Every line of the entries below from the one containing "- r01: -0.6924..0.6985" to the one containing "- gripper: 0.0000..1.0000", both ends included, must be written out exactly. No other line belongs in the answer.

*** GIVEN DATA ***

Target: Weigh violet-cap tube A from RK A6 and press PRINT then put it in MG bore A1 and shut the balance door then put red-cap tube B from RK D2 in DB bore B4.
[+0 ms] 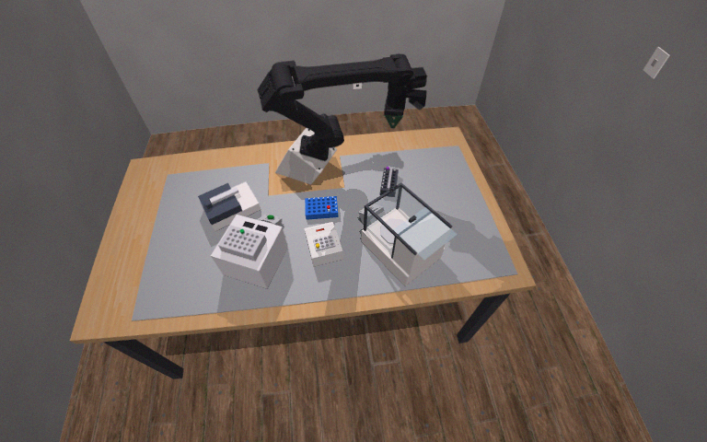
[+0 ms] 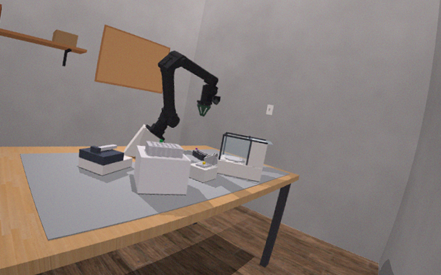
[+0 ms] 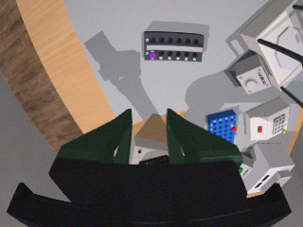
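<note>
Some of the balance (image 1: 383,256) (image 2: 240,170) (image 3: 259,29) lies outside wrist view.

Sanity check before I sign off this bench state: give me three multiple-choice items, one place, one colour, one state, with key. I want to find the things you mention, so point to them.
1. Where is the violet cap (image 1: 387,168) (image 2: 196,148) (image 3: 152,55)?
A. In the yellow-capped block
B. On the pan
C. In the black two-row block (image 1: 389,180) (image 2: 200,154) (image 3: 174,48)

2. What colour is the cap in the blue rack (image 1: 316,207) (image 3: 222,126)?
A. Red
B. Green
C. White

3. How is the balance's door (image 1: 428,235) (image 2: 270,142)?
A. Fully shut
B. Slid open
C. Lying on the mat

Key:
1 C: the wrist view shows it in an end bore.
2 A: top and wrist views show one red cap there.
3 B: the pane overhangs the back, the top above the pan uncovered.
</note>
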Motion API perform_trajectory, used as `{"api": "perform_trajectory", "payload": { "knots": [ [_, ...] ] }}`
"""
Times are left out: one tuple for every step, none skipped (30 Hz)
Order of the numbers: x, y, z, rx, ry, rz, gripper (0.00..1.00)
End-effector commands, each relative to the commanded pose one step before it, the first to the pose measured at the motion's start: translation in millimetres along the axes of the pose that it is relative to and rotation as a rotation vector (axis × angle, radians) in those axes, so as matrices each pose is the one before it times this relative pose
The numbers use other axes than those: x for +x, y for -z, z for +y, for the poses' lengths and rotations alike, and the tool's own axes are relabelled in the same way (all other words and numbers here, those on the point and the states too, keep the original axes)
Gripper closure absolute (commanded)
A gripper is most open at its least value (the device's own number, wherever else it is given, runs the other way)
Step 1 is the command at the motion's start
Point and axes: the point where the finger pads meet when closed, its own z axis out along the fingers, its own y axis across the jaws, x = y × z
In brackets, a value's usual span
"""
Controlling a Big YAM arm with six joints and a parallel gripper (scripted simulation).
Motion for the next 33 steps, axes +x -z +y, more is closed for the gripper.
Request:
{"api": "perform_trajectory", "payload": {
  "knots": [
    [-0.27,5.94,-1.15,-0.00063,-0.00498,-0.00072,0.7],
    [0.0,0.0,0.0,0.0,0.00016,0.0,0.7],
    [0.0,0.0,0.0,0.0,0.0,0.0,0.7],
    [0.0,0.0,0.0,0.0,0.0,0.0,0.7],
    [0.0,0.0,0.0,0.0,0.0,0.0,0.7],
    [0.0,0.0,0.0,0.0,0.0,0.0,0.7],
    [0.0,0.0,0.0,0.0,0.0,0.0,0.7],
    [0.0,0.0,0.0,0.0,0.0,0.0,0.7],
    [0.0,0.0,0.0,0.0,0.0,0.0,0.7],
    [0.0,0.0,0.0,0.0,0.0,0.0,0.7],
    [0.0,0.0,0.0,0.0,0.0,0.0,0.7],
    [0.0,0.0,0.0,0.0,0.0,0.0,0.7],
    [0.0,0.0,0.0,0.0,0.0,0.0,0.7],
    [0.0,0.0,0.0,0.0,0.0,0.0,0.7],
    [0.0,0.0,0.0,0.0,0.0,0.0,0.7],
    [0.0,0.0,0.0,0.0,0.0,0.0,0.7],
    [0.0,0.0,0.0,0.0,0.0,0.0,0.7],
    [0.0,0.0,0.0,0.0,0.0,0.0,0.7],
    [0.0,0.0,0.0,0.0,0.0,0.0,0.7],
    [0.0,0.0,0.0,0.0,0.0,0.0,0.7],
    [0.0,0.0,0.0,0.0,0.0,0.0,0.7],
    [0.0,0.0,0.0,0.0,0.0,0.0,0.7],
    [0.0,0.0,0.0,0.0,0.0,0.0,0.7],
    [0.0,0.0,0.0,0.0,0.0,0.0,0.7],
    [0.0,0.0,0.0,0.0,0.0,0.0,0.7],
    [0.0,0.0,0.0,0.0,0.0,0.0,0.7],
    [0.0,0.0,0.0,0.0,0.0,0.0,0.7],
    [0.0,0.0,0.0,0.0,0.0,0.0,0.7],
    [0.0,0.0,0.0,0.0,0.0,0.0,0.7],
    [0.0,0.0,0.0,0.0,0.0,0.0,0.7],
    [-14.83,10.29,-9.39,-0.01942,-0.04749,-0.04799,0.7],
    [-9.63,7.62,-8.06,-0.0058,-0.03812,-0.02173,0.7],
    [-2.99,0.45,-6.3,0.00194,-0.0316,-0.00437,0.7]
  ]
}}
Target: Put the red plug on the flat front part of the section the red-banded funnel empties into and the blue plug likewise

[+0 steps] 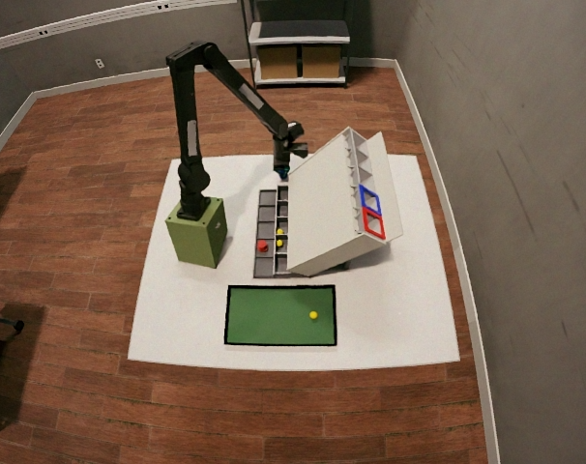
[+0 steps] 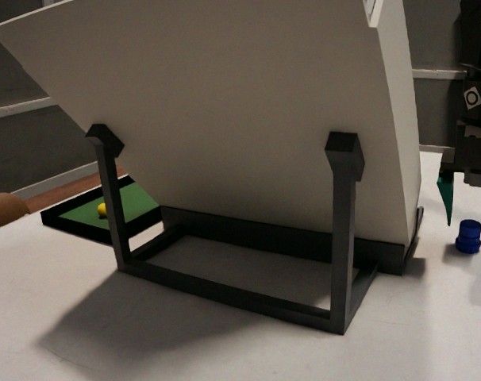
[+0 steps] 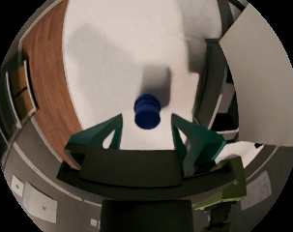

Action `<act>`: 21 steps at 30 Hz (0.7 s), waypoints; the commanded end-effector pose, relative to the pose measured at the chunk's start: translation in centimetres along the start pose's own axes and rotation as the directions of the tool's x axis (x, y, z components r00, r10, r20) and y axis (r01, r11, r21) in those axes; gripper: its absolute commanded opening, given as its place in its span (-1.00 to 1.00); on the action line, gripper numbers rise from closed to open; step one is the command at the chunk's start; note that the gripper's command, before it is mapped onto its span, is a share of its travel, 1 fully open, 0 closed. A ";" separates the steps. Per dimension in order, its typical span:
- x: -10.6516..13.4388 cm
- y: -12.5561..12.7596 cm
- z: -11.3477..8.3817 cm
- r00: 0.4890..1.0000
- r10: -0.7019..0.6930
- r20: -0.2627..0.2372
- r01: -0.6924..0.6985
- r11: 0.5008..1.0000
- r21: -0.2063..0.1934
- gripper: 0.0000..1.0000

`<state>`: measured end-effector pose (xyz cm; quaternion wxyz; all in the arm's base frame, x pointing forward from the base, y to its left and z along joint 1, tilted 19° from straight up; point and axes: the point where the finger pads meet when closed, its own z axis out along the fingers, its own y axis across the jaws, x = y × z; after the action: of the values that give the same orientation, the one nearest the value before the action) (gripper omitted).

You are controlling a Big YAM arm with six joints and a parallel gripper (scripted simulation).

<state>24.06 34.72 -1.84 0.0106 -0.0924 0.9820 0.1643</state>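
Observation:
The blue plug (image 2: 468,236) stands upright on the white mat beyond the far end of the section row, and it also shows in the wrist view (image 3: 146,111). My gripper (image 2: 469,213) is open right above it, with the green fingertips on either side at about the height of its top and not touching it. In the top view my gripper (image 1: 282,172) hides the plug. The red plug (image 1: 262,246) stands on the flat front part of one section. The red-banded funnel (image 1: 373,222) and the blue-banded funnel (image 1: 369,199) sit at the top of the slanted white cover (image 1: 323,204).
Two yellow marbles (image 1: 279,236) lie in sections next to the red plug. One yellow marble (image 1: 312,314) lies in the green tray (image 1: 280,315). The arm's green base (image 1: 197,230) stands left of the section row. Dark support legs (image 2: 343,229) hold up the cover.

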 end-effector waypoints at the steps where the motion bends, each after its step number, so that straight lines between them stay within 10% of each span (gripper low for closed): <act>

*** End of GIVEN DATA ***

ANSWER TO THE EXERCISE:
- r01: -0.6924..0.6985
- r11: 0.5008..1.0000
- r21: -0.2063..0.1934
- gripper: 0.0000..1.0000

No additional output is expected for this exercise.